Justine (Garance Marillier), a lifelong vegetarian, arrives at veterinary college to study her family’s vocation. Timid and eager to not stand out, Justine goes with the flow and accepts various hazing rituals. When one such ritual involves her eating a rabbit’s kidney, though, she begins to question her meat-free lifestyle. Deviating from her dietary constraints, she finds herself dragged kicking and screaming into a bloody voyage of self-discovery…
Whether it’s Carrie getting her first period and proceeding to hone her telekinetic powers in murderous ways, or Buffy having to work through her high-school woes and fend off the undead in one fell swoop, female coming-of-age tales often reach for thematic richness by tapping into the supernatural or macabre. This isn’t always a guarantee of success – for every Heathers there are five Twilights – but those that work make one thing implicitly clear: tone is essential. Get this wrong and the whole thing falls apart. Nail it, though, and the disparate elements congeal into a riveting, rambunctious, resonant whole. Raw, Julia Ducournau’s riotous addition to the canon, is well and truly within the latter camp.
The unsettling opening unfolds with a dreamlike wordlessness, quietly observing an unidentified figure as they run out in front of the car and then calmly approach the wreckage. It’s not yet explicitly related to the narrative (and the true nature of its connection isn’t revealed until much later), but it keys you into the movie’s grooves with hypnotic ease. As a symbol, too, it’s indelible: in this protagonist’s journey, there are going to be casualties.

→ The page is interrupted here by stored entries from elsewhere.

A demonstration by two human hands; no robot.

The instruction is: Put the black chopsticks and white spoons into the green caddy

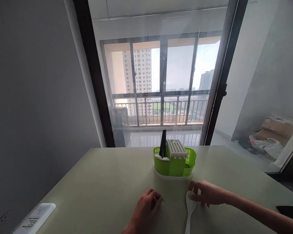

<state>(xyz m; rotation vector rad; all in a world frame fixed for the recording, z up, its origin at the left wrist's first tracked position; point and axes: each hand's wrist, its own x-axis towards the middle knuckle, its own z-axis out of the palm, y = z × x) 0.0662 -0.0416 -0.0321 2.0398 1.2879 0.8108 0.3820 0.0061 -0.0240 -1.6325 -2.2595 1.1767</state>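
Note:
A white spoon (191, 208) lies on the table with its bowl away from me and its handle running off the bottom edge. My right hand (207, 194) is closed at the bowl, with the thumb over it and the fingers around its right side. To the left, my left hand (147, 208) rests on the table with loosely curled fingers and nothing visible in them. Beyond both hands stands a green utensil caddy (169, 168) on a white base. Black chopsticks (163, 144) and white spoon-like pieces (161, 158) are in its left part; a white slotted rack (177, 148) sits on top.
The pale green table (100, 182) reaches back to a glass sliding door with a dark frame (219, 87). A white power strip (36, 217) lies at the left edge. At the right edge is a dark flat object (290, 212). Cardboard and bags (271, 139) lie behind the glass.

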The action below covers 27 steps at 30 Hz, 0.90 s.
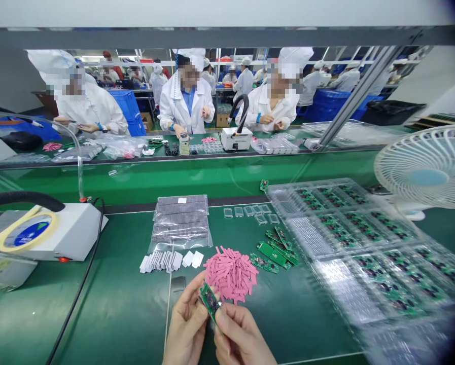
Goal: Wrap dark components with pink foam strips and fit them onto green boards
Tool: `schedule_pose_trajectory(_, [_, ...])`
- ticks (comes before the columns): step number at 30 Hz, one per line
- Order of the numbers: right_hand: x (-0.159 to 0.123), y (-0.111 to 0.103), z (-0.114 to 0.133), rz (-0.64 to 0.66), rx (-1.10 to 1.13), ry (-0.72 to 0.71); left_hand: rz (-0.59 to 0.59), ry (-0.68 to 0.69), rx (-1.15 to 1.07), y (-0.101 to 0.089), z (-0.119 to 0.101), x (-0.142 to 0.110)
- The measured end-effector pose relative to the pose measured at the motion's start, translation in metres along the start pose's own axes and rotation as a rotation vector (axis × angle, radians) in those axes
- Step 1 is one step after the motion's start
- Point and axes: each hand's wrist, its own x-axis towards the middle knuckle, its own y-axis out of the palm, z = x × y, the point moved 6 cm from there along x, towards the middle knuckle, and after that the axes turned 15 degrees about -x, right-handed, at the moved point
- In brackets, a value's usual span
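Your left hand [189,320] and right hand [240,330] pinch the board [209,299], its long axis slanting from far left to near right.

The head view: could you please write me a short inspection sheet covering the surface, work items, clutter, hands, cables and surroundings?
Surface: green bench top, with a pale line running across it.
Work items: held circuit board; loose circuit boards right of the pink strips; white slips; plastic-wrapped dark sheets; plastic tray carrying more boards.
Clutter: one dark grey square near the left hand.
Grips: left hand and right hand both on the held circuit board, which is tilted.
Cables: black cable crossing the left side, beside the white machine.
Surroundings: white fan at right; three people in white coats opposite, others behind.
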Motion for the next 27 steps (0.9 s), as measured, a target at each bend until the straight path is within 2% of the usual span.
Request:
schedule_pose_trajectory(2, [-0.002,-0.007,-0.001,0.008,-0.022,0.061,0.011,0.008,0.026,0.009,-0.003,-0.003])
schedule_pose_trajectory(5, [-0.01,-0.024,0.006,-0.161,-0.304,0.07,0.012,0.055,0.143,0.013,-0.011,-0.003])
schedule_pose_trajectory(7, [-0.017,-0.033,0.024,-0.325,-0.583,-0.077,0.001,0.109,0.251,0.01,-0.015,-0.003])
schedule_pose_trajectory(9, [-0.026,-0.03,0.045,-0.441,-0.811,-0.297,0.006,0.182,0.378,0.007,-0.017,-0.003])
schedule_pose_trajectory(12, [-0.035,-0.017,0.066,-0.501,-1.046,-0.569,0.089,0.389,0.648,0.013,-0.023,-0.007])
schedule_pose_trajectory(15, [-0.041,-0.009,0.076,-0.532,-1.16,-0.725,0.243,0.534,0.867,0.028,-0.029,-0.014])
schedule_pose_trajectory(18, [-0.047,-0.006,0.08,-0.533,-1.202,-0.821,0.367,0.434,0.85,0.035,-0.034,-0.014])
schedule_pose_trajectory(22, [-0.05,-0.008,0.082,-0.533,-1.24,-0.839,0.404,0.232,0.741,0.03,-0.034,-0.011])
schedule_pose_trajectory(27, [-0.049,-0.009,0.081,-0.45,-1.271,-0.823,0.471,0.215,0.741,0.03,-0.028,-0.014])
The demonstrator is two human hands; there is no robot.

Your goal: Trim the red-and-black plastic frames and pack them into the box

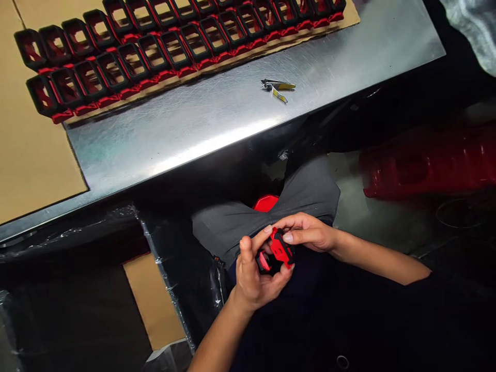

Not that you’d know it at first, though. When we first meet said protagonist, Justine (played, in a casting coup, by Garance Marillier), she’s meek and mild mannered: silently shuffled off to veterinary school by her parents and then herded through an initiation ritual with nonplussed ambivalence, she’s a young girl in identity limbo. Crowds amass the screen and drown our heroine, with the camera doing its utmost to stay tethered as it follows her path. Later, she drags her bedsheets over her to drown out the encroaching outside world, screaming and batting away anyone who tries to disturb her. Etched in Marillier’s deer-in-headlights expression is a yearning to feel comfortable and at place where her inability to fit in is frequently literalised.
This all changes once she eats a rabbit’s kidney. An instance of hazing going too far, this raw organ awakens something within this lifetime-vegetarian. At first it’s just a rash, but endless cravings force her to accept that she now has a taste for meat. Unfortunately, this newfound predilection rears its ugly head when she digests part of her sister, after which it becomes more and more difficult for her to curb her new impulse.
And it is during this stretch that the movie really takes flight. It’s a gruesome flight, that’s for sure, applying a Lynchian sense of sinister otherworldliness to the banal, basking in ruthless, raw sexuality and pursuing the kind of body horror to make Cronenberg squirm. But it’s one that soars with confidence, holding you in a vice-like grip and selling every single one of its symbolic whims through sheer force of will. Ducournau, with a stellar leading lady and whip-smart screenplay, exercises the control of a maestro, slowly lowering you into the surreal rabbit hole of Justine’s mindscape and ensuring that each shocking character twist is rooted in deeply understandable behaviour.
Heady as this may sound, though, Raw is an absolute trip to watch. The (sporadic) gore is gruesome, sure, but it’s counterbalanced by a keen sense of character and a wicked sense of humour. Some of the laughs stem from nervousness, some from awkward recognition and some from the sheer absurdity of everything, but all hit harder than pretty much anything else seen on screen this year. And even once the more visceral reactions it evokes have died down, the lavish thematic material leaves a lot to chew on.
All of which makes Raw a peculiar beast, indeed. It has the aesthetic and deliberate pacing of an arthouse curio, but it lands its blows with the bravado of a Hollywood blockbuster. It lingers in the mind like a future cult classic, but its central character drama is so perfectly realised that it cries out for a wider audience. It can have its Grand Guignol cake and literally eat it, while also culminating in a punchline that is at once gut-bustingly hilarious and thematically perfect.
This is a movie destined to find new, adoring audiences for decades to come.